A ler o excelente Histórias de Amor Rasgadas, de Marina Colasanti, deparo com duas releituras (ou reescritas), que me recordam a afirmação que a microficção pode distinguir-se em histórias originais e em releituras (ou reescritas) de histórias originais. Também já o tenho feito, e apeteceu-me também reescrever essas duas histórias.
A mulher dele
Quando ele ameaçava bater-lhe, ela ameaçava sair de casa, sem olhar para trás, e durante vários anos estas ameaças mútuas mantiveram-nos juntos, mas um dia ele deu-lhe sem mais uma estalada com as costas da mão direita, atingindo-a de surpresa na face esquerda.
Ela não gritou, nem mesmo de surpresa, nem mesmo de dor. Virou-lhe apenas as costas e saiu de casa, como tantas vezes ameaçara fazer se ele alguma vez lhe batesse.
Ele seguiu-a até à porta, parou à entrada e ficou por um instante em silêncio a vê-la ir embora, os olhos muito abertos. Depois começou a insultá-la.
“Grande vaca, ainda bem que te vais embora ou eu moía-te de pancada”, gritou.
Ela parou e lentamente voltou a cabeça para trás.
Nem por um momento pensou em voltar para trás, nem por um momento pensou em olhar para ele uma última vez, limitou-se a voltar a cabeça para trás e a fitá-lo, os olhos semicerrados.
Foi então que começou a empalidecer e ficou imóvel, a respiração suspensa.

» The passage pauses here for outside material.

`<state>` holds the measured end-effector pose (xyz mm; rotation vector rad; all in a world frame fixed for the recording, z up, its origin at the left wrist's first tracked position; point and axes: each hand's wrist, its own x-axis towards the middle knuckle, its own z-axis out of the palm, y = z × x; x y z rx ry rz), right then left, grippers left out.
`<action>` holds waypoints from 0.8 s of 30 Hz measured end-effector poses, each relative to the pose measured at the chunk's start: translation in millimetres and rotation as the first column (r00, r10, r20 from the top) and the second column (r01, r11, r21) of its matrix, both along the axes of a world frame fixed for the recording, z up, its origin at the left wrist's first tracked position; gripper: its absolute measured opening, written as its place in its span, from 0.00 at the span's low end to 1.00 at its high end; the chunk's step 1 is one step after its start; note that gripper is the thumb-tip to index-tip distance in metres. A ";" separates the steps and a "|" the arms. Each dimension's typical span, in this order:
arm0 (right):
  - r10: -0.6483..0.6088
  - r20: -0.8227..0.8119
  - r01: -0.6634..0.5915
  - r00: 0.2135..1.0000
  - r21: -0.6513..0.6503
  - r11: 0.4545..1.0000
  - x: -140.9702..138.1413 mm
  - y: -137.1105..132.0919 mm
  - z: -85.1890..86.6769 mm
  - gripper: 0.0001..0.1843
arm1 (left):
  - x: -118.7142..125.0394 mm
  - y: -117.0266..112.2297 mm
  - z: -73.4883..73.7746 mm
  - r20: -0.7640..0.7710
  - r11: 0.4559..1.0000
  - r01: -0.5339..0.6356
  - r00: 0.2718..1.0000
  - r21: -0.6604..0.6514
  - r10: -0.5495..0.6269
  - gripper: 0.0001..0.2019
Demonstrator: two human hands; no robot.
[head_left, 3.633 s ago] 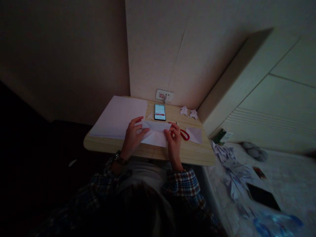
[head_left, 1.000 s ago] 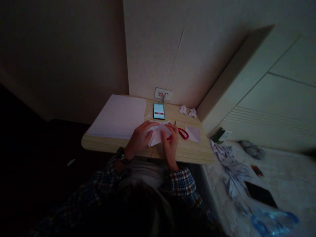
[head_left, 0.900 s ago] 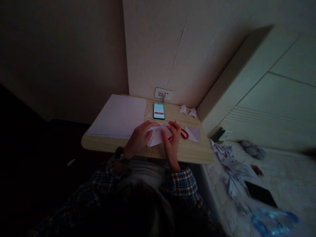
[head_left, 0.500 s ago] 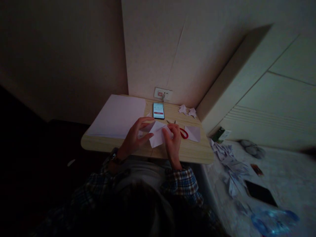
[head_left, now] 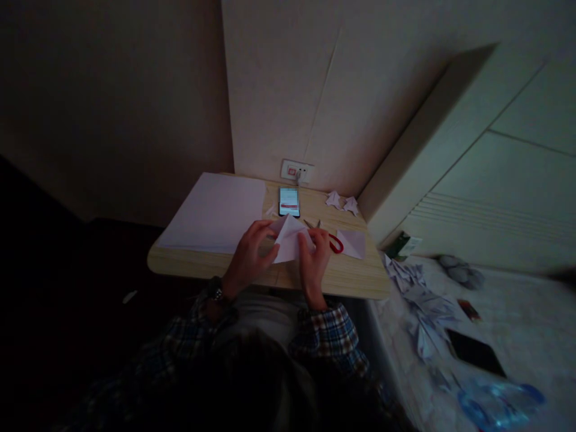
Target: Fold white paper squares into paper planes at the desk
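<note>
A folded piece of white paper point(head_left: 288, 241) is held just above the near half of the small wooden table point(head_left: 355, 282), its peak pointing away from me. My left hand point(head_left: 252, 252) grips its left side between thumb and fingers. On the right side, my right hand point(head_left: 314, 255) pinches it, thumb on the near face. Scissors with red handles point(head_left: 335, 243) lie by my right hand, partly hidden behind it. A loose piece of paper point(head_left: 353, 243) rests right of them. Beyond the folded paper lies a lit phone point(head_left: 288, 201).
A stack of white paper point(head_left: 216, 210) covers the table's left part. Two folded paper figures point(head_left: 342, 203) sit at the back right, near the wall socket point(head_left: 297, 171). On the bed point(head_left: 517, 324) are many folded papers point(head_left: 423, 300), a dark phone-like slab point(head_left: 476, 352) and a blue clear plastic item point(head_left: 501, 402).
My left hand has shifted a little right and closed in on the folded paper. The paper has tilted, its peak now higher and overlapping the phone's lower edge. My right hand has barely moved.
</note>
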<state>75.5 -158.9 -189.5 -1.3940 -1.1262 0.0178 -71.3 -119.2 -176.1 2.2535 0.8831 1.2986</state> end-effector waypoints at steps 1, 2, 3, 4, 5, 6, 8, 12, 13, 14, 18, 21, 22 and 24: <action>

À sua frente, de um momento para o outro, ele transformara-se numa estátua de sal.
A arte de beijar
A sua aparência geral era grosseira.
O rosto rugoso, com dois sinais enormes em destaque, ostentava um duvidoso tom esverdeado. As pernas eram muito curtas, e ao andar parecia dar saltos pequenos e desajeitados.
Era uma fraca figura, sobre isso ela não tinha dúvidas. Mas quando a tomava delicadamente nos braços e a beijava com paixão, ela fechava os olhos e quase acreditava beijar um príncipe.